(Available data Opens)
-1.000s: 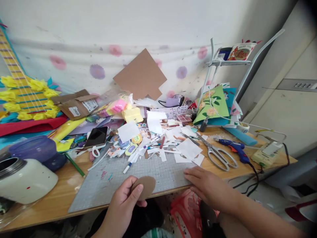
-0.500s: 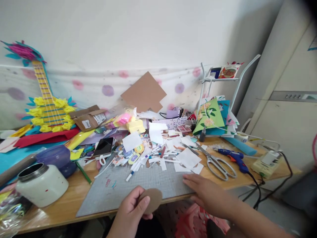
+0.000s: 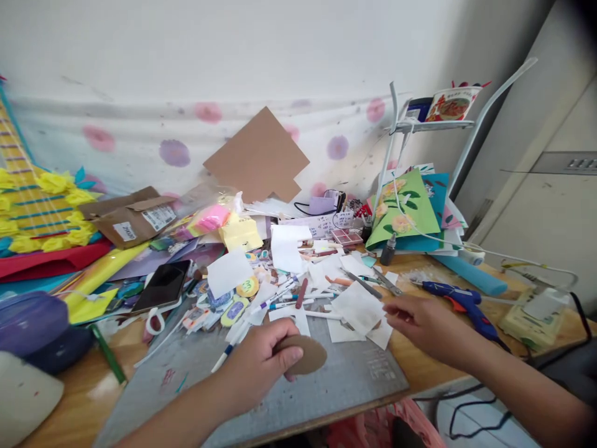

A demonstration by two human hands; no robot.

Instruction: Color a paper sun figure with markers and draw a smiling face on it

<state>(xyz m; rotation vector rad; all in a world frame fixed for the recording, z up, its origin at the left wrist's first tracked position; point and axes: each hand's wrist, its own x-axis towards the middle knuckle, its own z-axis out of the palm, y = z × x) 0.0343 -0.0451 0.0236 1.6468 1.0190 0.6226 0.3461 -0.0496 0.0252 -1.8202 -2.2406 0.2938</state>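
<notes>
A round brown cardboard disc (image 3: 305, 356) is pinched between the thumb and fingers of my left hand (image 3: 268, 358), above the grey cutting mat (image 3: 326, 392). My right hand (image 3: 422, 320) lies over the handles of the large scissors (image 3: 388, 283), fingers curled in; the handles are hidden beneath it. The scissor blades point away to the upper left. Loose white paper pieces (image 3: 358, 308) lie just left of my right fingers. A blue hot glue gun (image 3: 459, 298) rests to the right, beyond that hand.
Pens, paper scraps and stickers crowd the mat's far part. A phone (image 3: 163, 285), green pencil (image 3: 108, 354) and cardboard box (image 3: 133, 218) are on the left. Behind stands a brown cardboard sheet (image 3: 259, 158). A wired power strip (image 3: 532, 317) sits at the right, near a white rack (image 3: 433, 126).
My right hand has moved from the mat's front edge to the scissors' handles. My left hand has brought the disc forward over the mat. The view has shifted closer and to the right.
</notes>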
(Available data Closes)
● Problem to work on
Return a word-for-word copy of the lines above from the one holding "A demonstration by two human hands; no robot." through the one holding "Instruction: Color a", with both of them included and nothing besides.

● Answer for the task
A demonstration by two human hands; no robot.

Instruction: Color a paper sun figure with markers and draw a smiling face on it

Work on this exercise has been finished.